PROCESS OF PLANNING AN EXPERIMENTAL DESIGN

(i) Selection of the Problem: Every problem cannot be studied through experimental method. The problem which can be studied through experimental method has to be selected.

(ii) Proper Description of the Selected Problem: After selecting the problem, it must be put in proper language, i.e., the hypothesis must be stated in clear and conceptual terms. The variables that affect the phenomenon must be known and conceptualized. 

(iii) Selecting the Setting: The background in which the experiment relating to phenomenon is to be carried out is termed as setting. In case of laboratory experiment it is created artificially and the experimenter decides how it can be done. In case of a field experiment, natural setting has to be located where the experiment can be made. 

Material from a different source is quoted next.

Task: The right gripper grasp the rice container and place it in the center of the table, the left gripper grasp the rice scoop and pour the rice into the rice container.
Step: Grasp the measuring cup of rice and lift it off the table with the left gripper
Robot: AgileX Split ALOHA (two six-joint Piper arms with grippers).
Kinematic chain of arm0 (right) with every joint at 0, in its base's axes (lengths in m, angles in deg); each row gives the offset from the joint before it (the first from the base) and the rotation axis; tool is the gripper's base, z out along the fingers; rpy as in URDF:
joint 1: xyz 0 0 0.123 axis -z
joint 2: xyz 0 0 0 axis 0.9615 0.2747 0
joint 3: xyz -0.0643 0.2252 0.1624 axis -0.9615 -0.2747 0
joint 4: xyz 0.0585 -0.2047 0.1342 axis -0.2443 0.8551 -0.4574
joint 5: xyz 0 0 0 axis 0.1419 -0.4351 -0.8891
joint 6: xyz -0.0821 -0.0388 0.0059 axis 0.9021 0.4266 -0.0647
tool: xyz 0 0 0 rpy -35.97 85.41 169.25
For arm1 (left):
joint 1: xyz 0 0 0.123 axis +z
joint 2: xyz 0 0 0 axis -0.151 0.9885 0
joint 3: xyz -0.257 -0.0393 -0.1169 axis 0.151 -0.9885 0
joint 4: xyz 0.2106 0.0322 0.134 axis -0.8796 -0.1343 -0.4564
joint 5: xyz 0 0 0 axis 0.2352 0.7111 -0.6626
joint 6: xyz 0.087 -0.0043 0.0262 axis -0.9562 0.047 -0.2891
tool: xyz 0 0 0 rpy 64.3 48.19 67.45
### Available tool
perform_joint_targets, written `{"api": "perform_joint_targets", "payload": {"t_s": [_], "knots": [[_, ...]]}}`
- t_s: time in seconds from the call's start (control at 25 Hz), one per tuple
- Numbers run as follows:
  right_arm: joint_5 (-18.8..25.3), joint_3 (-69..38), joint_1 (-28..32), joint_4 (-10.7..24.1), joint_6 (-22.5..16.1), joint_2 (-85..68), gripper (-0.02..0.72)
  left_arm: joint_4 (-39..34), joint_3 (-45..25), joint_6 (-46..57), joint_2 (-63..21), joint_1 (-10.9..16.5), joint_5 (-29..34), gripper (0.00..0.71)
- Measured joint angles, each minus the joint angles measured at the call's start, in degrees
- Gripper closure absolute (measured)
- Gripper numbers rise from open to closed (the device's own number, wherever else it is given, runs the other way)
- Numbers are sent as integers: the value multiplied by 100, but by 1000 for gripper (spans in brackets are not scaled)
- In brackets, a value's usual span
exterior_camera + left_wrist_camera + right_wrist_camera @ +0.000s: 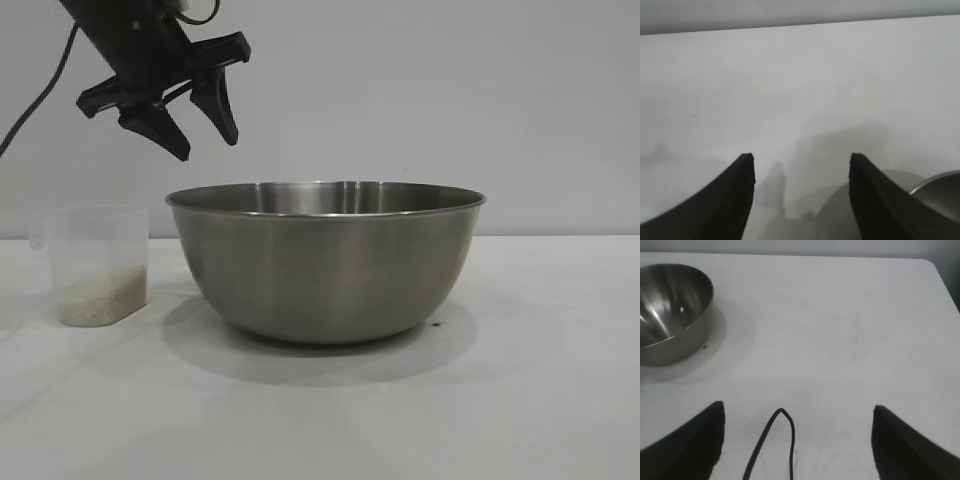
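Two black fingers of the left gripper (205, 135) hang parted and empty at the upper left of the frame, above and between the small frosted plastic rice scoop (97, 265) with its pale rice (101, 300) and the large brushed-steel rice container (326, 260) at centre on the white table (520, 400). Scoop and bowl stand just apart, neither showing any readable label. Seen from its wrist, the right gripper (799, 437) gapes wide over bare table, the bowl well off at the upper left of that view.

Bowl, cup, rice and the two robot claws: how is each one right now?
rice container: upright on the table, looks empty.
rice scoop: upright beside the bowl, not held.
rice: low layer in the scoop.
left gripper: open, empty, in the air above the scoop.
right gripper: open, empty, away from the bowl.
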Motion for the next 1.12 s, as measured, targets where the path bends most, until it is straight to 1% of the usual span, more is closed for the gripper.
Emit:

(iv) Pilot Study: In planning an experiment, a pilot study may be necessary so that the researcher is brought face to face with realities and many problems that he had not thought of. This also will enable him to know more precisely the various causative factors involved, the nature and working of the institution, the extent of co-operation or resistance that he is expected to meet. 

 (v) Research Design: The most vital past of the research is research design as it lays down the manner in which the researcher will manipulate the situation in order to study the desired effect. This in itself leads to problem or control over the phenomenon.